[[ Dataset excerpt, beginning ]]
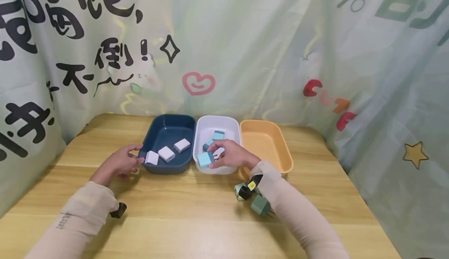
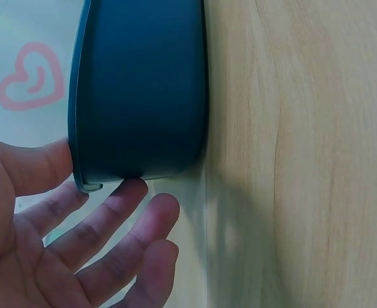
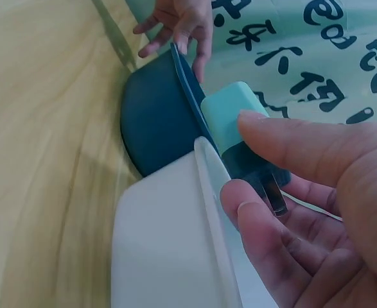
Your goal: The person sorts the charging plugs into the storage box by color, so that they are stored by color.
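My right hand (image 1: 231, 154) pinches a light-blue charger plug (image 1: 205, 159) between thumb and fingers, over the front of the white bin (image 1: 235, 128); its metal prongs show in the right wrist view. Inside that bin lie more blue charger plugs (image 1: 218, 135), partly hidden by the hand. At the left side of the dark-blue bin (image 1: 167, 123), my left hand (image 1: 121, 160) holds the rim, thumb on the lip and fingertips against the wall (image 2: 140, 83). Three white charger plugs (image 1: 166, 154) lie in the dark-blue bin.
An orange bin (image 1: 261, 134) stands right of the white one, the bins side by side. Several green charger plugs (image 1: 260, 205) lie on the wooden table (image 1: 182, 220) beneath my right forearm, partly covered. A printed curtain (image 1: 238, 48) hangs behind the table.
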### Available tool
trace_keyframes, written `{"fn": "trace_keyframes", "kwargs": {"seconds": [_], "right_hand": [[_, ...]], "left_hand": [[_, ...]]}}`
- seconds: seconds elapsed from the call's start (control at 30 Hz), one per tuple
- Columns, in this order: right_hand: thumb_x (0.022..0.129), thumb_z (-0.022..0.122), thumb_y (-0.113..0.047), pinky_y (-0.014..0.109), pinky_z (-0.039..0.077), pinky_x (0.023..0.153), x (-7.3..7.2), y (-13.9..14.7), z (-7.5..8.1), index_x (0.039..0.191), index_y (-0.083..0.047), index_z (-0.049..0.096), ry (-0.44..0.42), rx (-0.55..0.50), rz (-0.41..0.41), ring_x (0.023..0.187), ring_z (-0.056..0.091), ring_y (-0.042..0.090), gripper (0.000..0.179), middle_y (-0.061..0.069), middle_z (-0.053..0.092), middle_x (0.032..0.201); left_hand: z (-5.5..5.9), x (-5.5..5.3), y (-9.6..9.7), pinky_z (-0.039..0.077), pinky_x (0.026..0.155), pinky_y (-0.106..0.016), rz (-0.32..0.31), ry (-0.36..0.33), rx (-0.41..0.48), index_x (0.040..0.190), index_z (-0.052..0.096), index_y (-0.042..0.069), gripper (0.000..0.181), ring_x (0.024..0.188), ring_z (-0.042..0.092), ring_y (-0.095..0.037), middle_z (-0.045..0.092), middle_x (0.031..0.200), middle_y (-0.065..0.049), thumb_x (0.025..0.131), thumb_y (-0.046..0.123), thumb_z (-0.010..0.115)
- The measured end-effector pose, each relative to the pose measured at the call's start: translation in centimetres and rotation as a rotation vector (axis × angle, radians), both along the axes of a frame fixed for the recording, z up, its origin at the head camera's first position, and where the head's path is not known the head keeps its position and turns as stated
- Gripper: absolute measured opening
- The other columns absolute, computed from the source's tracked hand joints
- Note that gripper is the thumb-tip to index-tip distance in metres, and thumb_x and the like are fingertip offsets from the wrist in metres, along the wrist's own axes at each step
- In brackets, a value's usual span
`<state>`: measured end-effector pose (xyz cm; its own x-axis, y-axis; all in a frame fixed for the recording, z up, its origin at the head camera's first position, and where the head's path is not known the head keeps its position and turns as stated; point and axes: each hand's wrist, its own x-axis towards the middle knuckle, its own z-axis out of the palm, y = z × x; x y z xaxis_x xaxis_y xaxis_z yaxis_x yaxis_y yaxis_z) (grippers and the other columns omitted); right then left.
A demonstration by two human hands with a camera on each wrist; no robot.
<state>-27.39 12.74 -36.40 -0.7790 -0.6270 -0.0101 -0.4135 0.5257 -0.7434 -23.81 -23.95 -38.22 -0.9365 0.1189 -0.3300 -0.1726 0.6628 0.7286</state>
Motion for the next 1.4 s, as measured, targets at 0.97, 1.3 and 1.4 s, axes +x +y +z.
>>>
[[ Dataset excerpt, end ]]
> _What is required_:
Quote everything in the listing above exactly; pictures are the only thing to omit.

> _Finished task_:
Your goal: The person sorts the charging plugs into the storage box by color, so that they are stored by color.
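My right hand (image 1: 231, 154) pinches a light-blue charger plug (image 1: 205, 159) between thumb and fingers, over the front of the white bin (image 1: 235, 128); its metal prongs show in the right wrist view. Inside that bin lie more blue charger plugs (image 1: 218, 135), partly hidden by the hand. At the left side of the dark-blue bin (image 1: 167, 123), my left hand (image 1: 121, 160) holds the rim, thumb on the lip and fingertips against the wall (image 2: 140, 83). Three white charger plugs (image 1: 166, 154) lie in the dark-blue bin.
An orange bin (image 1: 261, 134) stands right of the white one, the bins side by side. Several green charger plugs (image 1: 260, 205) lie on the wooden table (image 1: 182, 220) beneath my right forearm, partly covered. A printed curtain (image 1: 238, 48) hangs behind the table.
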### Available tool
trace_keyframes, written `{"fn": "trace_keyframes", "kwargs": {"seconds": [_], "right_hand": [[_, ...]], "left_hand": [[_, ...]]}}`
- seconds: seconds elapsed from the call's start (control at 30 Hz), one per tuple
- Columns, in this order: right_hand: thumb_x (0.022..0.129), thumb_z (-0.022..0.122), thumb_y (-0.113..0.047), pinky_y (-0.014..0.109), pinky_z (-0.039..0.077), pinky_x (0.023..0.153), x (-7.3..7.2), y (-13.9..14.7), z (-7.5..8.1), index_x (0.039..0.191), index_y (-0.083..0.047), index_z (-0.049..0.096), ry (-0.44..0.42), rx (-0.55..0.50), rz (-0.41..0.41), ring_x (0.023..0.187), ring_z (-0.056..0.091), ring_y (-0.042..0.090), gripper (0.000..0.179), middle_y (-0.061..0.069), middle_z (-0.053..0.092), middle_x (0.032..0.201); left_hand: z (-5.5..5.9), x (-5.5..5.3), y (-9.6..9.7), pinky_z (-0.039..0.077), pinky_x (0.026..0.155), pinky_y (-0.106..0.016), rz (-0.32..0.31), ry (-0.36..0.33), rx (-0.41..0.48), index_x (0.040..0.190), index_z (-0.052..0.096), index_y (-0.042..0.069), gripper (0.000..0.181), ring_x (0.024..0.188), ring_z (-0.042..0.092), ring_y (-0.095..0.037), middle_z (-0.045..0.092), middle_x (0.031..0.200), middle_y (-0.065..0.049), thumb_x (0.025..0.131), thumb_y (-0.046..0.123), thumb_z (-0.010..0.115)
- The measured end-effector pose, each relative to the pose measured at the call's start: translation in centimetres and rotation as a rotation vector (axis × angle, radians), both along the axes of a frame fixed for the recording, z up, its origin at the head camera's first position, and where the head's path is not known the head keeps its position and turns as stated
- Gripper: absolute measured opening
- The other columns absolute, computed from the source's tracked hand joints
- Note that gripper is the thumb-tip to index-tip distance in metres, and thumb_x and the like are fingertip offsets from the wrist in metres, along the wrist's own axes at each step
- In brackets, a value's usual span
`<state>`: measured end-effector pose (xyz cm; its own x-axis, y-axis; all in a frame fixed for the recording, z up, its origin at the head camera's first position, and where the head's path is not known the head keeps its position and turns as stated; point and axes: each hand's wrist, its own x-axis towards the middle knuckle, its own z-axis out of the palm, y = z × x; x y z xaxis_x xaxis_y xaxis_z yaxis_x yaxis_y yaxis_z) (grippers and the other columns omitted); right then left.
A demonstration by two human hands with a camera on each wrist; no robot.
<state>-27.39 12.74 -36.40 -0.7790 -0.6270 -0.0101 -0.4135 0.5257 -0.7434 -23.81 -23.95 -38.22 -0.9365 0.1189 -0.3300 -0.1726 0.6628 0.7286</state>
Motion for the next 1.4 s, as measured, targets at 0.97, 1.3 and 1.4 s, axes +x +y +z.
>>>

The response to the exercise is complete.